How to query Twitter data on Amazon Athena

Preparing your data

Your tweets must be in the JSON Lines text format, an extension of the JSON text format where each line represents one record (in our case, one tweet).

There is a sample file with 13 tweets in this repository. You can use that sample file to follow this tutorial.

Create a new folder inside an AWS S3 bucket and upload that sample file into it. Take note of that new folder's S3 path. You will need it in the next section.

Create the Twitter table on Amazon Athena

Go to Athena's console and copy-paste the SQL statement in create_table.sql into a new query.

Before running that query, you need to tweak it by changing the value of LOCATION in the line before the last. Replace s3://your-s3-bucket/your-new-folder/ with the real path of your data on S3.

Now you can run it. If everything goes well, you should receive a Query successful message. A new Athena table called twitter_stream will have been created.

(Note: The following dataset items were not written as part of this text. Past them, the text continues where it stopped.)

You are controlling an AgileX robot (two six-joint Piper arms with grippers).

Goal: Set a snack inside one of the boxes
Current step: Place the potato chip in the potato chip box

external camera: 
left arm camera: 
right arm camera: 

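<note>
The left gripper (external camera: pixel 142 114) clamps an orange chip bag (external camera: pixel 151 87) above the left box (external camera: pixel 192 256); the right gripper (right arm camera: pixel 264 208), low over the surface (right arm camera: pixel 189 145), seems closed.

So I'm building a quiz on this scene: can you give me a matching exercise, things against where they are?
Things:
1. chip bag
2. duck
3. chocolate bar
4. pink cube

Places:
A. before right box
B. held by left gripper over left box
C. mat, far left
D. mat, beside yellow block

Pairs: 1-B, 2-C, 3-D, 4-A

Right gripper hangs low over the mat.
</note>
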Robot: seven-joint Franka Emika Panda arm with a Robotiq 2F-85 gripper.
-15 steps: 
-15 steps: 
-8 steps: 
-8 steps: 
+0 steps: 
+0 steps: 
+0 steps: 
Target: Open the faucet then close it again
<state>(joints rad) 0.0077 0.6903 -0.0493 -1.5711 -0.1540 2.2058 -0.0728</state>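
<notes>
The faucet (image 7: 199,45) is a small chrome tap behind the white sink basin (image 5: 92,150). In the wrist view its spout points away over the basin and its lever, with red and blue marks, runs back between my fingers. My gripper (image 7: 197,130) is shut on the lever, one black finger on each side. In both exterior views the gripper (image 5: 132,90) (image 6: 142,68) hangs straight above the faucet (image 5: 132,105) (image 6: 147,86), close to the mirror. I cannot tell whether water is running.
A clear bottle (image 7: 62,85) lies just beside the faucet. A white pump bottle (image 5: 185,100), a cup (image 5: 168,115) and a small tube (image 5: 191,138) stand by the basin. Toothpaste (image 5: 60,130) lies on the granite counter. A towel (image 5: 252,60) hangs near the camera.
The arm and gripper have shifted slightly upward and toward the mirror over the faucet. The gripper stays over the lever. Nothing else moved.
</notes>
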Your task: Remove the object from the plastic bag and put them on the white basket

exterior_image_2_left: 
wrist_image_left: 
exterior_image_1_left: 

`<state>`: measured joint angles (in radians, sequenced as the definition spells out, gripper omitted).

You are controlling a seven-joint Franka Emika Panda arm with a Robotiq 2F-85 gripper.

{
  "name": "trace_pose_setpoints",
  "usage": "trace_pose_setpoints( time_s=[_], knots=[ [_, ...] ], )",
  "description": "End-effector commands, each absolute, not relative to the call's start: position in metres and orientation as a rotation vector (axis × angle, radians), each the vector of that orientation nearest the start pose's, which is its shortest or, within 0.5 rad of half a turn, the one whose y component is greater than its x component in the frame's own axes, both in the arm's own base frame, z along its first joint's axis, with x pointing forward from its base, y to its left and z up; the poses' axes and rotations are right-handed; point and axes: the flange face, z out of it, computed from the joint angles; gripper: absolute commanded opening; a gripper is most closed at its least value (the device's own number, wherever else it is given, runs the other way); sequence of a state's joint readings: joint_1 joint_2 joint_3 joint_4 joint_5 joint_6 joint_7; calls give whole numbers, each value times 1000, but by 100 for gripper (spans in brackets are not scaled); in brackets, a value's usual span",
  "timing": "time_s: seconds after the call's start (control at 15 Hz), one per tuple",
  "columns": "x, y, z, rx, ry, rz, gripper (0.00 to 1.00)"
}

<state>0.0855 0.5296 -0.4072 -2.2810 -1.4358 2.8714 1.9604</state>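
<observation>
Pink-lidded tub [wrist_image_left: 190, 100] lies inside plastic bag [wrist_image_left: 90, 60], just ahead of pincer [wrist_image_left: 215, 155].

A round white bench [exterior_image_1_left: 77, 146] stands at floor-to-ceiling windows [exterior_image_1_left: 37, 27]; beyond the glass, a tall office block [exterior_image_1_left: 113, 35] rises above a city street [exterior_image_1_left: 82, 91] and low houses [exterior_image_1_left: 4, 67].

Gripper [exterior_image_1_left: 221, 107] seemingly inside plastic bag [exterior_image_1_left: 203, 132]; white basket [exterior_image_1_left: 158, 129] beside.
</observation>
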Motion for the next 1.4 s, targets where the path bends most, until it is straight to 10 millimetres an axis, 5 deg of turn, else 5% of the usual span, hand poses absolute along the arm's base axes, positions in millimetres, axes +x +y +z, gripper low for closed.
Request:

As a test, you can run a simple SQL statement, such as select * from twitter_stream.

An important observation: The CREATE TABLE statement in this repository is based on the structure of tweets retrieved from Twitter's open Streaming API. If your tweets come from a difference source (for instance, Twitter's paid API), you will probably have to tweak your CREATE TABLE statement.

What's next

I highly recommend Amazon's Top 10 Performance Tuning Tips for Athena. In particular, I think it is a great idea:

  • to compress data files to save up storage on S3.
  • to use S3 prefixes to partition the data (by the publication date of tweets, for instance).

Athena is based on Presto. For that reason, remember that, in addition to Athena's own SQL reference, you can also use Presto's SQL reference.